Category Archives: Security

Exam prep & experience: Citrix NetScaler Advanced Topics: Security, Management, and Optimization (1Y0-340)

In May 2018, Citrix released their new Citrix Certified Expert – Networking certification, which completet the networking certification path at the upper end (blog post on training.citrix.com). The track starts with the Associate (CCA-N), the lower-level certification is a requirement for achieving the higher-level certification, continues with the Professional (CCP-N), and ends with the Expert (CCE-N) certification. This is pretty cool, and I’m very happy that Citrix now offers the CCE-N, because the expert-level certification was missing all the time.

kmicican/ pixabay.com/ Creative Commons CC0

Everything is cool… except you have passed exam 1Y0-351 to gain your CCP-N. In this case, you have to pass 1Y0-340 until Dec 31 2018. Otherwise you have to start with the CCA-N, after the validity period of your CCP-N is over (3y after passing the exam).

Bad move, Citrix, bad move. I’m really disappointed. I passed 1Y0-351 in Nov 2017, and now, 12 months later, I have to book, pay, and pass 1Y0-340 if I not want to start with a CCA-N in Nov 2020. Bad move, Citrix, bad move!

Exam 1Y0-340 is titled as “Citrix NetScaler Advanced Topics: Security, Management, and Optimization”, where as 1Y0-351 was titeld as “Citrix NetScaler 10.5 Essentials and Networking”. You can assume that more in-depth knowledge is needed to pass the exam, as it was necessary for 1Y0-351. Note the “Advanced Topics” in the exam title.

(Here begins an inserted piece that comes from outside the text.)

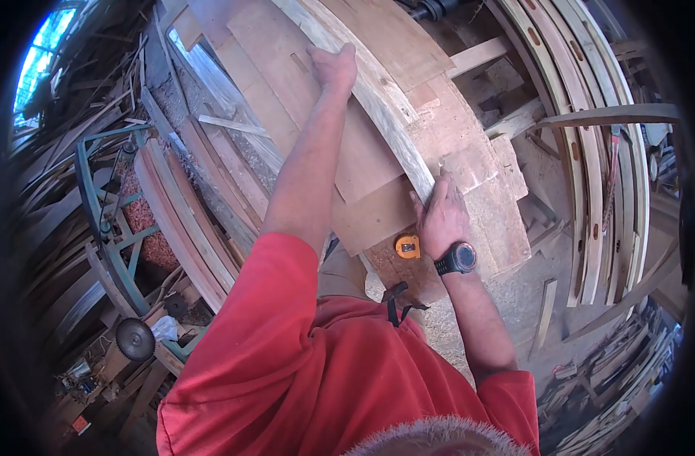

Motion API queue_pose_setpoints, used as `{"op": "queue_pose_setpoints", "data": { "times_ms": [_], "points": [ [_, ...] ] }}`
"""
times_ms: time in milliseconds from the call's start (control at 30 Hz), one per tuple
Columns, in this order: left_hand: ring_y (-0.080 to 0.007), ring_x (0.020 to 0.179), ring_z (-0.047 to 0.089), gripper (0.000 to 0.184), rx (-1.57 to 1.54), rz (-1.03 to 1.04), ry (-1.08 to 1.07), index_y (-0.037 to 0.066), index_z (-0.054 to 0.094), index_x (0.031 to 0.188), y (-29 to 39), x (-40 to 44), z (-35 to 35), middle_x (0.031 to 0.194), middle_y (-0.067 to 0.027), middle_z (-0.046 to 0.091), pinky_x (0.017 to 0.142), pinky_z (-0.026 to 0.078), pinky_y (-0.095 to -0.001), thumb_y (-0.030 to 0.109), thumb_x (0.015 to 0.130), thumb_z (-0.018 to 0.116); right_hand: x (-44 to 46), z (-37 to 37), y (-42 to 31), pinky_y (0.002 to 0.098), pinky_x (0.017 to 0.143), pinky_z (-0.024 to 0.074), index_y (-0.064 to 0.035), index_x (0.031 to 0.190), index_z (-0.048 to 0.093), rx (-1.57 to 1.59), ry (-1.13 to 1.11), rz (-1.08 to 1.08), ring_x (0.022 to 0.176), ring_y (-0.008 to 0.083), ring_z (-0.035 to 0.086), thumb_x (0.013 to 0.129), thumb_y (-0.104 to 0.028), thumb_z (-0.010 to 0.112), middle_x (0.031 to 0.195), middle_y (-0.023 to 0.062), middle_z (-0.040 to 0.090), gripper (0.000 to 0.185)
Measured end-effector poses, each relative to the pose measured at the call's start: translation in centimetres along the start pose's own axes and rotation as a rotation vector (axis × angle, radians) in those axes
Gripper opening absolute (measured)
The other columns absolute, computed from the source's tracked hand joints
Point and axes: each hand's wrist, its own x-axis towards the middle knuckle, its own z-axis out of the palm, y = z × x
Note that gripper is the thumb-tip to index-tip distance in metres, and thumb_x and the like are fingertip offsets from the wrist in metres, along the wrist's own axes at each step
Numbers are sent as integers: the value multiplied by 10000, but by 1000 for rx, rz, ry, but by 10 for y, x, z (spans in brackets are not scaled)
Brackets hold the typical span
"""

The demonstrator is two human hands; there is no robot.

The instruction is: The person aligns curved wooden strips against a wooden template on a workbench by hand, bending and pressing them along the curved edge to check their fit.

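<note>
Lengthwise, the pale board (378, 101) runs from the top edge of the view down and to the right, its near end arriving at the right hand (442, 220). That line matters most: the 2 hands sit at different stations along 1 long axis, with the right at the near end and the left hand (334, 67) well farther up, against the board's left edge. The right hand makes a narrow grip, thumb on the left side of the end and fingers on the other; the left arm reaches out much farther, and whether its fingers close under the edge, I cannot tell. The board lies over flat brown panels (370, 163), tilted across the view rather than square to the body. Just left of the right hand, an orange tape measure (407, 245) sits apart from the board, and a dark watch (461, 258) circles the right wrist.
</note>
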Motion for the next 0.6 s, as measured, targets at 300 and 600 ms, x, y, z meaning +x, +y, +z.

But what are these “advanced topics”?  According to the exam prep guide, the perfect candidate for the 1Y0-340 exam can deploy and/or manage

  • Citrix NetScaler Application Firewall (AppFirewall) to secure application access in a Citrix NetScaler 12 environment, as well as
  • NetScaler Management and Analytics System (NMAS) to administer a Citrix NetScaler environment, or
  • Optimize NetScaler-managed application delivery traffic

Citrix NetScaler Application Firewall (AppFirewall)

You should take an in-depth look at these topics:

  • Application Firewall Overview
  • Application Firewall Profiles and Policies
  • Regular Expression
  • Attacks and Protections
  • Monitoring and Troubleshooting
  • Security and Filtering

NetScaler Management and Analytics System (NMAS)

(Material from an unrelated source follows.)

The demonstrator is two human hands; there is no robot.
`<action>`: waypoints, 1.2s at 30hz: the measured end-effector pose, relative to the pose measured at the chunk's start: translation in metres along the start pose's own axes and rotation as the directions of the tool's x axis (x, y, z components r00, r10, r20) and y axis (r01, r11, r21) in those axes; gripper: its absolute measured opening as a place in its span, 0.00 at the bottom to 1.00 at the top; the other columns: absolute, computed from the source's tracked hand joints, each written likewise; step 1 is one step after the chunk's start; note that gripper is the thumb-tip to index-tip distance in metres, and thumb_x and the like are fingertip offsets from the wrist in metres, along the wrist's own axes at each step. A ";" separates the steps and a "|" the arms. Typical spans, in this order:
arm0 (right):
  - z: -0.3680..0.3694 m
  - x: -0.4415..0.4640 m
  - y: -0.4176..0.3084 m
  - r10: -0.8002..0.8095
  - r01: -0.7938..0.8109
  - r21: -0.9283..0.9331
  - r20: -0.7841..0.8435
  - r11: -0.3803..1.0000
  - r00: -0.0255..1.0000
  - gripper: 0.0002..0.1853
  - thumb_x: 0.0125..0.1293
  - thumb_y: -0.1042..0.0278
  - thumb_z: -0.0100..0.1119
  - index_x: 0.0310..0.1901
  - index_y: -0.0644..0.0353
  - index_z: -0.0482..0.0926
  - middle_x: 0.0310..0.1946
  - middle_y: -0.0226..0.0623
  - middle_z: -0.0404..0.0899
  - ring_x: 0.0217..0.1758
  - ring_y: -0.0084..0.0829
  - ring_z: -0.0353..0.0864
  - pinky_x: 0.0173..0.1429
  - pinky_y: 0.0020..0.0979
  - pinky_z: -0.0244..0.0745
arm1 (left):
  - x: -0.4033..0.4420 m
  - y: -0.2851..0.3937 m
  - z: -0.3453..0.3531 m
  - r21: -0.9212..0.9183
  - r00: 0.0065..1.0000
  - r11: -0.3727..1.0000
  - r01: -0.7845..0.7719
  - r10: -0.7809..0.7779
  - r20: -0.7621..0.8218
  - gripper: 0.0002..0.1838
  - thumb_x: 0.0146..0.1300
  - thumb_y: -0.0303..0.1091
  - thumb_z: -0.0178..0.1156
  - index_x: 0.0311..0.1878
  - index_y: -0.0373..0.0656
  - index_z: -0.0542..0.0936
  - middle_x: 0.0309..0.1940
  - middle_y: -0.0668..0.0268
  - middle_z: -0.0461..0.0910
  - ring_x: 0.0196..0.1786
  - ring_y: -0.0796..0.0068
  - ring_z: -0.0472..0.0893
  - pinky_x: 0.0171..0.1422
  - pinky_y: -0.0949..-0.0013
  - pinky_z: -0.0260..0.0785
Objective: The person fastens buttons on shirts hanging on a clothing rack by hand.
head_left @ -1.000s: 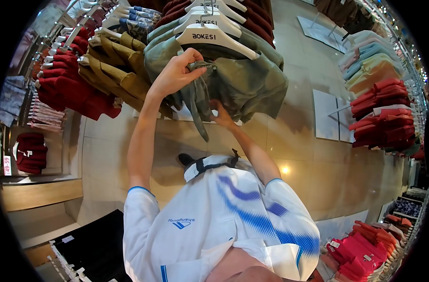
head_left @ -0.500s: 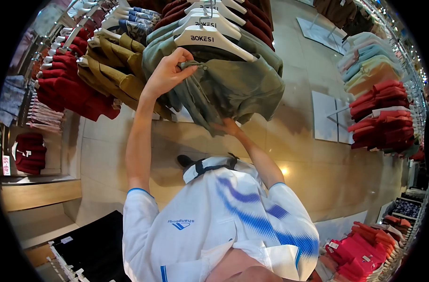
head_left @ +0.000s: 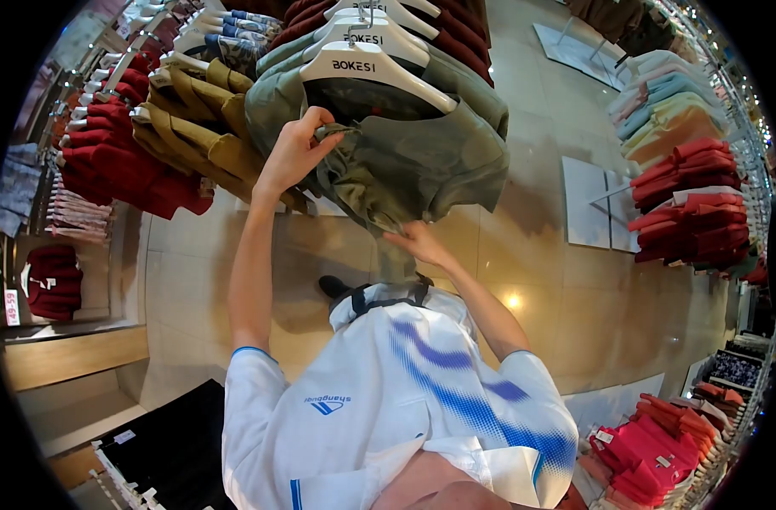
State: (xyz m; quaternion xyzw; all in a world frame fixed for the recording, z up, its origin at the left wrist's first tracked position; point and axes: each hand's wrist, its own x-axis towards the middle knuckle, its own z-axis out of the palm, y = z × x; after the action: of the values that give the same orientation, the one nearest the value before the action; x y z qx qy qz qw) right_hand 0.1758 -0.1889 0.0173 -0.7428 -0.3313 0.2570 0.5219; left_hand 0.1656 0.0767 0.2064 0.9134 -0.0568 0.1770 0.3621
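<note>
The left hand (head_left: pixel 296 155) pinches the front edge of a green shirt (head_left: pixel 430 157) up near its neck, with the thumb and fingers closed on the cloth. The right hand (head_left: pixel 419 241) is lower down. Its fingertips touch the shirt near the bottom, but I cannot tell if they grip it. Between the two hands the cloth is bunched and full of folds. Some blurry green cloth hangs down below the right hand.

The green shirt hangs in front of the person on a white hanger (head_left: pixel 375 78) that says BOKESI. More green and dark red clothes (head_left: pixel 469 47) hang behind it. Just to the left are mustard clothes (head_left: pixel 197 119), and past them are red clothes (head_left: pixel 120 166). Well over to the right, yellow clothes (head_left: pixel 664 136) hang above more red ones. The person wears a white top (head_left: pixel 354 365) with blue marks and stands on a shiny tan floor (head_left: pixel 575 314).
</note>
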 end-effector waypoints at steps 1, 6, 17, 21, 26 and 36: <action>0.003 -0.001 -0.003 -0.008 0.007 0.050 0.023 0.999 1.000 0.30 0.67 0.50 0.66 0.18 0.66 0.69 0.14 0.34 0.56 0.21 0.22 0.53 0.24 0.37 0.51 | -0.001 0.001 -0.001 -0.007 1.000 1.000 0.005 -0.005 0.003 0.14 0.64 0.28 0.66 0.46 0.36 0.71 0.30 0.61 0.79 0.23 0.77 0.70 0.28 0.71 0.64; 0.013 -0.002 0.026 -0.019 0.008 0.106 0.101 0.994 0.995 0.28 0.70 0.52 0.63 0.19 0.66 0.69 0.15 0.31 0.56 0.22 0.21 0.54 0.24 0.36 0.52 | 0.001 0.009 -0.008 0.004 1.000 1.000 -0.001 0.001 -0.012 0.13 0.65 0.26 0.66 0.47 0.37 0.72 0.30 0.64 0.78 0.24 0.83 0.67 0.28 0.75 0.62; 0.018 -0.020 0.079 0.118 -0.083 -0.136 0.272 0.987 0.955 0.25 0.75 0.49 0.54 0.30 0.67 0.77 0.20 0.41 0.71 0.26 0.26 0.66 0.33 0.37 0.64 | 0.010 0.008 -0.012 -0.002 0.996 0.999 -0.051 0.050 -0.070 0.14 0.64 0.29 0.67 0.44 0.36 0.72 0.25 0.63 0.75 0.20 0.80 0.70 0.26 0.72 0.64; 0.020 -0.024 0.083 0.163 -0.131 -0.121 0.311 0.984 0.936 0.25 0.75 0.49 0.54 0.32 0.67 0.79 0.22 0.47 0.73 0.26 0.31 0.69 0.35 0.38 0.67 | 0.011 0.010 -0.014 0.005 0.998 1.000 -0.020 0.020 -0.062 0.14 0.64 0.29 0.67 0.45 0.36 0.73 0.24 0.63 0.75 0.20 0.79 0.69 0.26 0.71 0.64; 0.021 -0.025 0.083 0.146 -0.125 -0.087 0.313 0.988 0.938 0.24 0.75 0.49 0.54 0.35 0.66 0.80 0.24 0.48 0.77 0.29 0.33 0.74 0.39 0.38 0.70 | 0.011 0.009 -0.016 0.039 0.999 0.999 0.000 0.001 -0.034 0.14 0.64 0.27 0.67 0.47 0.37 0.73 0.30 0.66 0.78 0.23 0.86 0.67 0.27 0.77 0.61; 0.019 -0.030 0.080 0.103 -0.071 -0.122 0.277 0.990 0.955 0.26 0.74 0.48 0.55 0.29 0.67 0.77 0.21 0.48 0.73 0.26 0.33 0.70 0.36 0.38 0.69 | 0.010 0.011 -0.017 0.058 0.999 0.998 0.013 -0.011 -0.037 0.14 0.65 0.28 0.67 0.47 0.37 0.73 0.32 0.65 0.80 0.23 0.85 0.67 0.28 0.76 0.62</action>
State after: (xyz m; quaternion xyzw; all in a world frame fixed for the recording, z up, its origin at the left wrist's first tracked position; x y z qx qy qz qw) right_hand 0.1606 -0.2192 -0.0630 -0.7403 -0.3829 0.3643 0.4155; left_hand 0.1679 0.0799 0.2287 0.9205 -0.0396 0.1931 0.3375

  • NetScaler MAS: Introduction and Configuration
  • Managing and Monitoring NetScaler Instances
  • Managing NetScaler Configurations
  • NetScaler Web Logging

Optimize NetScaler-managed application delivery traffic

  • Integrated Caching
  • Front-End Optimization
  • Tuning and Optimizations

How to prep?

The exam prep guide referres to the NetScaler documentation, as also to training material. Unfortunately I don’t have access to the newer training material, only to the training material from my CNS-220 course. But hey: At least we have tons of publically available NetScaler 12.0 documentation available!

The exam prep guide has a section in which Citrix outlines sections, objectives and references. You will find links to the NetScaler 12.0 documentation, as well as knowledge base articles, or blog posts. Go through it. Read it carefully!

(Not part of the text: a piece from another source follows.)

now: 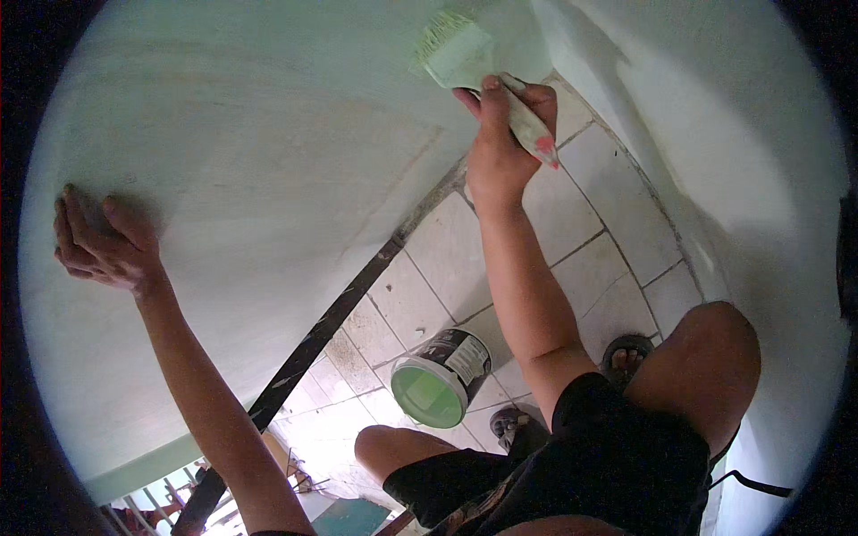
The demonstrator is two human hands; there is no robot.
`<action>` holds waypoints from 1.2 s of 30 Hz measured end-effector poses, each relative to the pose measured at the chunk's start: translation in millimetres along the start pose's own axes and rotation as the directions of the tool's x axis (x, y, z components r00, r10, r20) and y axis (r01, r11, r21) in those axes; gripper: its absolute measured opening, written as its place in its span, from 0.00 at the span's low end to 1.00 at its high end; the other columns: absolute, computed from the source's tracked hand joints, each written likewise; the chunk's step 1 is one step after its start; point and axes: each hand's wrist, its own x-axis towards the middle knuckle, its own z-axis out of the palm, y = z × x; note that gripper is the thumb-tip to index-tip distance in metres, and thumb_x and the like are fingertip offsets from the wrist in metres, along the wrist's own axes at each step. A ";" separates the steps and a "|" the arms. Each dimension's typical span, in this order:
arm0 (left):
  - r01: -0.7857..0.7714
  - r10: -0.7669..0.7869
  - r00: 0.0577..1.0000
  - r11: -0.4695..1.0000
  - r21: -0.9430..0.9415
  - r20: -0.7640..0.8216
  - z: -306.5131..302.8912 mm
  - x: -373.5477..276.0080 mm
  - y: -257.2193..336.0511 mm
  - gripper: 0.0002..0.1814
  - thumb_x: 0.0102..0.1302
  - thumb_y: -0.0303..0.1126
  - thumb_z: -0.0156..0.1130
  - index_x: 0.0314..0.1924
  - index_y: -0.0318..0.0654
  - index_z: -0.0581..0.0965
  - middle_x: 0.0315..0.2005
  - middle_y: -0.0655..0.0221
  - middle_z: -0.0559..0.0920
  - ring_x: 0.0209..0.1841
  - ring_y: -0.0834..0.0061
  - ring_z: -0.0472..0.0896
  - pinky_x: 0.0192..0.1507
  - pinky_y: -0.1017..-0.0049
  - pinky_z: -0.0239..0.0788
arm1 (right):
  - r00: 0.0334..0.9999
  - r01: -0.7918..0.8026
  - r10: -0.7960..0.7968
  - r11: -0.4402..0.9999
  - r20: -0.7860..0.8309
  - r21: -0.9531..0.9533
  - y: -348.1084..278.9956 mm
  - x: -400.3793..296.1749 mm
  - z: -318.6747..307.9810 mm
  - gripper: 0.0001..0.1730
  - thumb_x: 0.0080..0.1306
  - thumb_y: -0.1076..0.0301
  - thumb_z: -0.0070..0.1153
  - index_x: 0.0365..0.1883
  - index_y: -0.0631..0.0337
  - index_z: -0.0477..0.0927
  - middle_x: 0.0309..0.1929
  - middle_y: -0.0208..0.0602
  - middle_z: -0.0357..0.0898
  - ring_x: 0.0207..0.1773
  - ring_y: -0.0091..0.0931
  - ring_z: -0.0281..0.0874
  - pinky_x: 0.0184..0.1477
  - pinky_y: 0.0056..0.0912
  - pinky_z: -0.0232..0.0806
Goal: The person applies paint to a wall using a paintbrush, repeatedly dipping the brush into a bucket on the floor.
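My right hand (506,134) grips the handle of a wide paintbrush (462,57) at the upper middle. Pale green paint coats the brush, and its bristles lie against the pale green wall (268,134). The tip of the handle is pinkish red. At the far left, my left hand (110,241) rests on the same wall, fingers slightly bent, holding nothing that shows. A paint bucket (432,378) with a dark printed label stands on the floor below, between the wall and my feet, with light green paint inside.
A dark strip (328,321) runs diagonally along the wall's lower edge. Dirty white floor tiles (436,254) lie beneath me. Another pale wall (724,134) rises on the right. Metal bars (157,506) and a teal panel (352,517) show at the bottom. My sandaled feet are near the bucket.
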 end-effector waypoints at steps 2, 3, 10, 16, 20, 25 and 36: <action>0.012 -0.012 1.000 1.000 0.017 -0.003 -1.5 1.9 -2.1 0.22 0.70 0.45 0.46 0.55 0.38 0.73 0.51 0.66 0.76 0.54 0.71 0.69 0.56 0.66 0.55 | 1.000 -0.006 0.004 0.997 0.025 0.076 16.2 1.5 -22.0 0.11 0.64 0.76 0.54 0.34 0.64 0.63 0.38 0.39 0.69 0.40 0.26 0.73 0.43 0.40 0.79; 0.028 -0.028 1.000 1.000 -0.004 0.005 -1.0 1.2 3.9 0.22 0.70 0.45 0.46 0.55 0.38 0.73 0.51 0.66 0.76 0.54 0.71 0.69 0.56 0.66 0.55 | 0.999 -0.032 0.032 0.999 0.033 0.005 36.5 2.8 -45.3 0.11 0.64 0.76 0.54 0.34 0.64 0.63 0.37 0.38 0.69 0.39 0.26 0.74 0.43 0.39 0.79; 0.078 -0.077 0.997 0.996 -0.041 0.015 -2.9 5.5 20.1 0.24 0.70 0.46 0.45 0.56 0.37 0.72 0.52 0.66 0.75 0.57 0.71 0.68 0.59 0.65 0.51 | 0.996 0.058 -0.090 0.789 -0.021 -0.611 126.3 30.0 -210.3 0.08 0.63 0.76 0.53 0.31 0.62 0.65 0.32 0.34 0.72 0.34 0.23 0.74 0.37 0.28 0.76; 0.078 -0.078 0.996 0.997 -0.021 0.036 -6.2 4.2 11.9 0.24 0.71 0.47 0.44 0.57 0.37 0.72 0.51 0.67 0.75 0.56 0.70 0.68 0.61 0.64 0.50 | 0.996 -0.076 0.065 0.979 -0.060 -0.189 58.1 17.2 -56.8 0.09 0.63 0.77 0.55 0.32 0.63 0.66 0.31 0.33 0.71 0.36 0.22 0.73 0.36 0.28 0.74; 0.083 -0.083 0.997 0.996 -0.037 -0.002 -3.7 4.7 10.6 0.25 0.71 0.48 0.44 0.57 0.37 0.72 0.51 0.66 0.75 0.56 0.69 0.68 0.61 0.64 0.51 | 0.999 -0.035 0.036 0.999 -0.025 0.026 11.6 25.5 -28.3 0.11 0.64 0.77 0.53 0.31 0.61 0.62 0.35 0.36 0.70 0.37 0.24 0.72 0.42 0.40 0.78; 0.109 -0.109 0.994 0.993 -0.039 0.013 -3.3 8.6 18.5 0.25 0.71 0.48 0.43 0.57 0.38 0.72 0.52 0.66 0.74 0.57 0.69 0.68 0.61 0.63 0.51 | 0.997 -0.052 0.035 0.952 -0.063 -0.303 111.3 43.4 -154.0 0.11 0.63 0.77 0.54 0.32 0.61 0.62 0.36 0.36 0.69 0.39 0.25 0.73 0.41 0.38 0.78; 0.070 -0.069 0.997 0.997 -0.015 0.043 -6.0 4.8 11.9 0.24 0.70 0.47 0.44 0.57 0.37 0.72 0.54 0.66 0.74 0.58 0.70 0.66 0.61 0.64 0.50 | 0.981 -0.107 0.110 0.994 -0.158 0.027 27.8 44.1 -35.4 0.09 0.63 0.76 0.55 0.32 0.61 0.66 0.33 0.35 0.70 0.33 0.23 0.73 0.41 0.37 0.78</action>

The exam prep guide also outlines the section titles and weights. Two areas stand out:

  • Section 4: Attacks and Protections, and
  • Section 8: Managing and Monitoring NetScaler Instances

The section weights are directly map to the number of questions in the exam. If the exam has 60 questions, and section 4 has a weight of 21%, at least 12 questions will relate to “Attacks and Protections”.

How did it go?

First things first: I passed with a good score. The exam had 62 questions and I needed at least 62% to pass the exam. I passed with 82%. As a non-native English speaker that took the exam in a country where english is a foreign language, I got 30 minutes extra, resulting in 120 minutes for 62 questions. Plenty of time…

What should I say? It was a multiple choice test. Read the questions carefully. The exam guide did not lie to me. It came pretty close to the topics that were described in the guide. For most questions, my first “educated guess” was right. Sometimes, the least dumb answer seemed to be correct. ;)

It was a bit frustrating that Citrix has changed product names. NetScaler is no “Application Delivery Controller”, MAS is now known as “Citrix Application Delivery Management”. There was a button which showed a mapping table “old name – new name”.

If you are experienced with Citrix ADC deployments and configuration, I think the exam prep guide is enough to pass the exam.

Good luck!

Using Let’s Encrypt DNS-01 challenge validation with local BIND instance

I’m using Let’s Encrypt certificates for a while now. In the past, I used the standalone plugin (TLS-SNI-01) to get or renew my certificates. But now I switched to the DNS plugin. I run my own name servers with BIND, so it was a very low hanging fruit to get this plugin to work.

Clker-Free-Vector-Images/ pixabay.com/ Creative Commons CC0

To get or renew a certificate, you need to provide some kind of proof that you are requesting the certificate for a domain that is under your control. No certificate authority (CA) wants to be the CA, that hands you out a certificate for google.com or amazon.com…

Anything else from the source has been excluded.